Once the initial buzz has died down, kids tend to be quicker than anyone at seeing through the good-natured superficiality of such gestures.

Perhaps the increasingly strident nationalism that seems to accompany the Games nowadays is an attempt to reconnect, by emphasizing something we hold in common with competitors who happen to be our compatriots.

I struggle, however, to see this as a positive development, as it is ultimately divisive: by highlighting a link to a small group of Olympians, we magnify the distance from all the others.

I am not convinced either that the mass volunteering programs which are part and parcel of a modern Olympics, and other mega-events, are as helpful as some would maintain.

You could see them, indeed, as the last vestige of amateurism.

Yes, I know, many people have had remarkable, once-in-a-lifetime experiences thanks to these programs.

They seem to work particularly well in cities such as London with big reservoirs of motivated, talented people who can afford to take a few weeks off to live a dream.

But, with youth unemployment too high just about everywhere, it seems an obvious thing for the Movement – which has benefited more than most from the TV rights boom – to re-examine, so as to see whether it would be feasible to replace some or all of these posts with genuine, paid opportunities for young people.

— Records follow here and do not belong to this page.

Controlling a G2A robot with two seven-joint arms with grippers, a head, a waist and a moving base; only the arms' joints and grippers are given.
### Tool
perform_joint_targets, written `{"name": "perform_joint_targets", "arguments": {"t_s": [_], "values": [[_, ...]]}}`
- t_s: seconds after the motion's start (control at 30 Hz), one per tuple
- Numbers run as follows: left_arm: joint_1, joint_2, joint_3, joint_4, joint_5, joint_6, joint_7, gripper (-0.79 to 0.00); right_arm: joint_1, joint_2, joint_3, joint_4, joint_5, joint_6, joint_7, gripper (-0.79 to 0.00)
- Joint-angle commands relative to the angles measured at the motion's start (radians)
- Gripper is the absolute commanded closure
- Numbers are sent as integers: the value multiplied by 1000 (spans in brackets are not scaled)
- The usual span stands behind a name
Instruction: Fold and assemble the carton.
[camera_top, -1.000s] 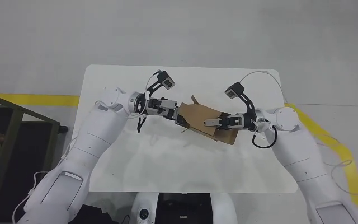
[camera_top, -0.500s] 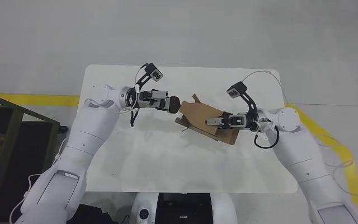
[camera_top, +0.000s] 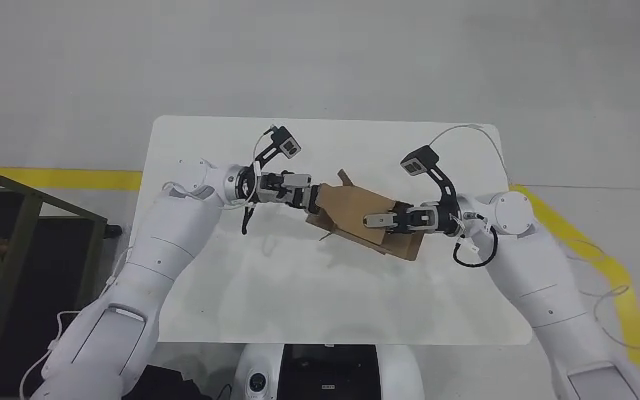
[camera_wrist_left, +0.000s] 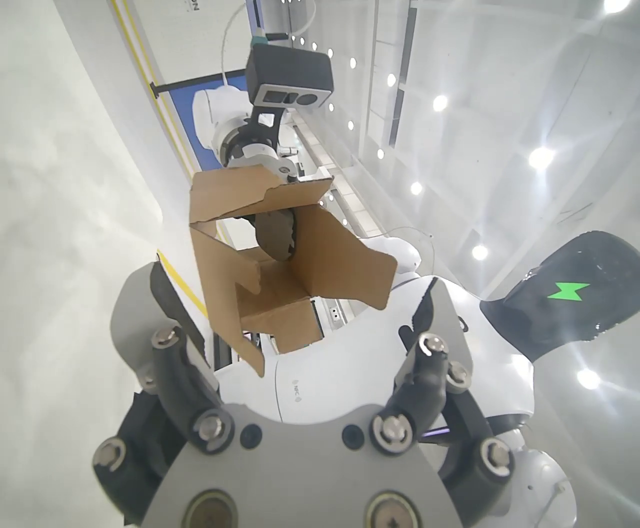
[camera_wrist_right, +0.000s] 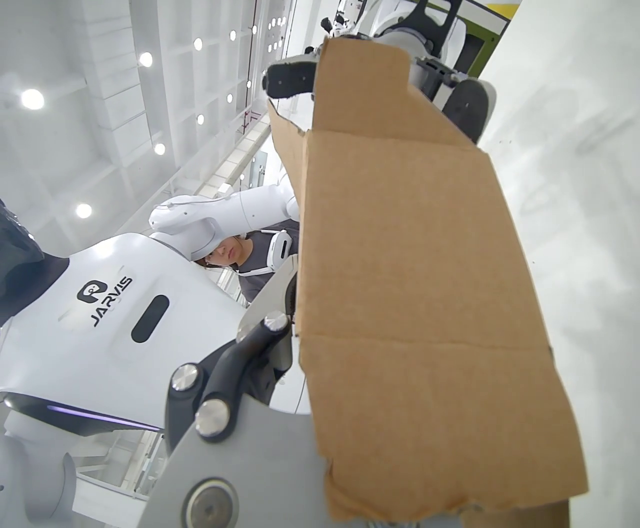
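- Table (camera_top: 250, 290) first: white, filling the middle of the top view.
- Carton (camera_top: 350, 208) next: brown, half-formed, flaps hanging loose. It sits slantwise just right of centre in the top view, between my two grippers. I can't tell whether it rests on the tabletop or hangs just above it.
- Right gripper (camera_top: 380, 218) at the carton's right half, clamped on a wall. One finger (camera_wrist_right: 280, 300) is tight against the outer panel, and a dark pad (camera_wrist_left: 272, 235) shows inside the open box.
- Left gripper (camera_top: 312, 197) at the carton's left end. My fingers (camera_wrist_left: 165, 320) are spread wide, one on either side of the end flaps, gripping nothing.
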Motion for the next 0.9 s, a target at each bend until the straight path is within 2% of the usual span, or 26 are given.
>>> {"name": "perform_joint_targets", "arguments": {"t_s": [0.0,0.43,0.87], "values": [[-2,-4,9,-6,-8,3,-2,-785,3,-1,-7,6,0,-1,-1,0],[-2,-10,22,-49,-24,22,-22,-785,16,-3,-29,36,0,-13,-13,0],[-14,-14,31,-37,-9,12,-12,-785,18,0,-37,23,13,-11,-11,0]]}}
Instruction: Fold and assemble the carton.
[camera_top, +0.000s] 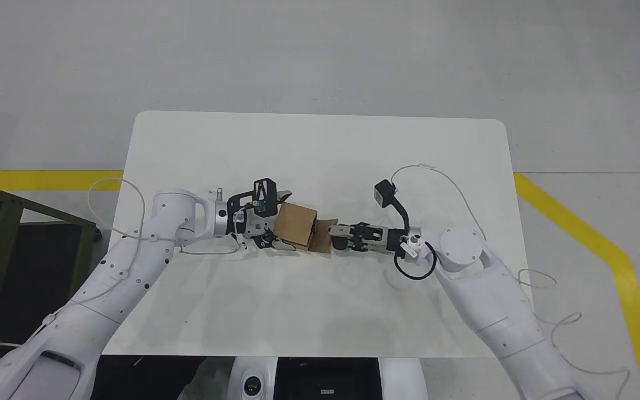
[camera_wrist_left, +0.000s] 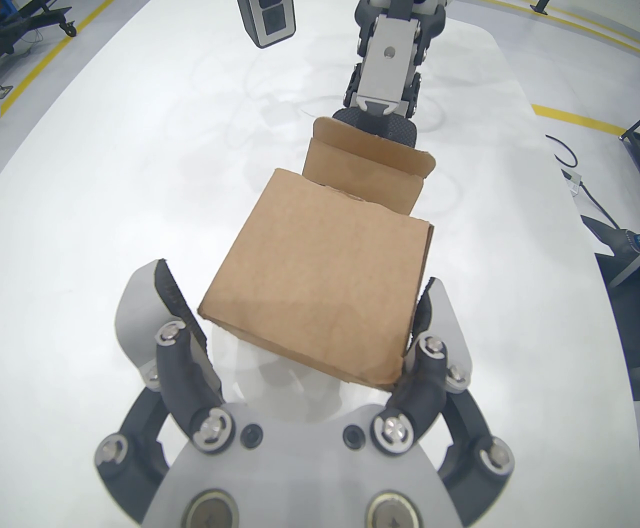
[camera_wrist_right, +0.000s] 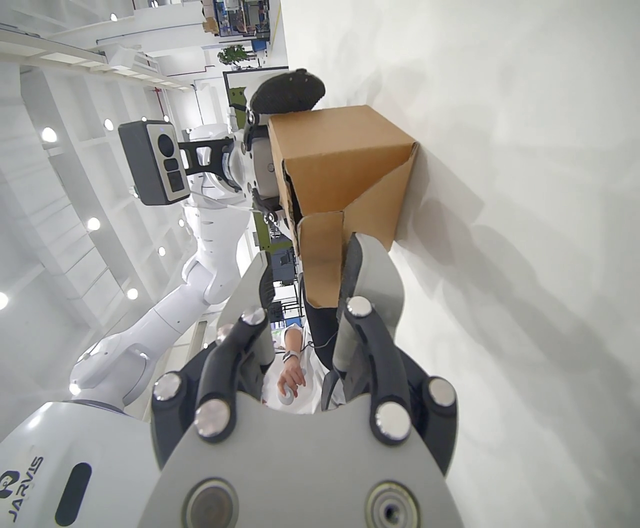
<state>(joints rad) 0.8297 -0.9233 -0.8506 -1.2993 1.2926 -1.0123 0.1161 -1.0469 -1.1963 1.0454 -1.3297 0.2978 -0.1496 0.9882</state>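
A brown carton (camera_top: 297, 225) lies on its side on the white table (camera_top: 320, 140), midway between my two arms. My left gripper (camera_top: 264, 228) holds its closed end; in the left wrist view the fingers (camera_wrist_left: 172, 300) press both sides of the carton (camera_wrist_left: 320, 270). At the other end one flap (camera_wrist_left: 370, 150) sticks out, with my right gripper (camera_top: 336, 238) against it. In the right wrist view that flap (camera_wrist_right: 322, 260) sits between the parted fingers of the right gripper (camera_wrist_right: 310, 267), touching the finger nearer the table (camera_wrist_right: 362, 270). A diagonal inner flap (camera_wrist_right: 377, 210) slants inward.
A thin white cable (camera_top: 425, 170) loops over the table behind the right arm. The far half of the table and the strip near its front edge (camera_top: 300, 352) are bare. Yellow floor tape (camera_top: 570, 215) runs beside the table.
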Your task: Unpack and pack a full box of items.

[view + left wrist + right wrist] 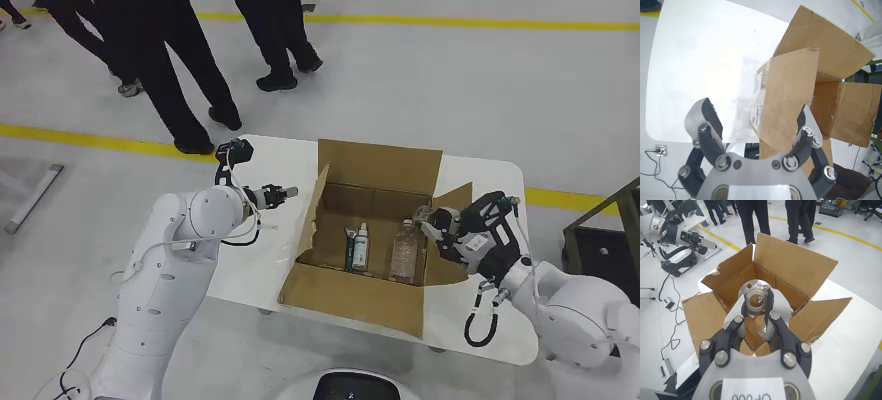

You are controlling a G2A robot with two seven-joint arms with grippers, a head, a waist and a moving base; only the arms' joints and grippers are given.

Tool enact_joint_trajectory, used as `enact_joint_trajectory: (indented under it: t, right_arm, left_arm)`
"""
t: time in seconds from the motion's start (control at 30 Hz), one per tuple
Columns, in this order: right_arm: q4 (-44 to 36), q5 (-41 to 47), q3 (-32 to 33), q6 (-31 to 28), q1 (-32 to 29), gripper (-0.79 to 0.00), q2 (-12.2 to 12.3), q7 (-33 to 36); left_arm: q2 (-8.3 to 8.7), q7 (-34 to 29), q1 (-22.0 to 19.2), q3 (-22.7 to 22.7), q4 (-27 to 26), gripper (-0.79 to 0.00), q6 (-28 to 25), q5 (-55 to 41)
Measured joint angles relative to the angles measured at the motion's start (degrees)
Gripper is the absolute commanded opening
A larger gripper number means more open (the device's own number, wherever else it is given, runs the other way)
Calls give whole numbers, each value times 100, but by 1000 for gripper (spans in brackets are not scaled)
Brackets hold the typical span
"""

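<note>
White table (285, 165) on a grey floor (480, 80). Left gripper (290, 191), jaws spread wide and empty, hovers just beside the open brown cardboard box (345, 295), which holds a small white green-labelled bottle (359, 247) and a clear plastic bottle (405, 252). Right gripper (756, 302), above the box's right side, clamps a round silver metal flange (751, 287).

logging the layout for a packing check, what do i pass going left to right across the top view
left gripper with open jaws → small white bottle in the box → clear bottle → right gripper, jaws shut on a metal flange
</note>
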Motion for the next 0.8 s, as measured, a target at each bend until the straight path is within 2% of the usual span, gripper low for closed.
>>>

If it were recognized that hosting the Games would bring – how many? – 10,000 perhaps 20,000 paid placements for local youth, albeit mainly short-term, who knows, you might start to chip away at those No majorities in recent Olympic referenda.

I do believe that the IOC senses there is an issue here and is trying to address it.

Ibrahim Al-Hussein carries the Olympic torch at the Eleonas refugee camp, Athens. Al-Hussein, a Syrian refugee, represented the Independent Paralympic Athletes Team at the 2016 Summer Paralympics and resides in Greece. Photo: Anadolu Agency

This would explain the initiatives we have seen over the years on sustainability, non-discrimination, the Olympic truce, refugees and others.

The problem is that while every one of these is worthwhile in its own terms, besides setting a good example, they have limited impact in the real world; this is, after all, a sporting movement we are dealing with, not a Government.

If every athlete who mounts an Olympic or Paralympic podium in Pyeongchang were to bear the slogan, “Stop killing and displacing children”, that might have a real impact.

But, of course, that would be a political gesture and might well have the counterproductive side-effect of causing the Movement to unravel.

One has to be realistic, I can accept that; but equally if a gesture has no discernible effect on the issue it is directed at, it can all too easily appear self-serving, even when it isn’t.

I do not have an easy answer for reinvigorating this connection which seems to be continuing to wither; but I do think the Movement needs to devote attention to it.

Half a century ago, it was as if a cross-section of what was best in society took time out every four years to put on the Games.

Little by little, the Olympics seems to have transmogrified into a parallel universe almost independent of the real world that most of us inhabit.

It needs somehow to achieve a measure of reintegration.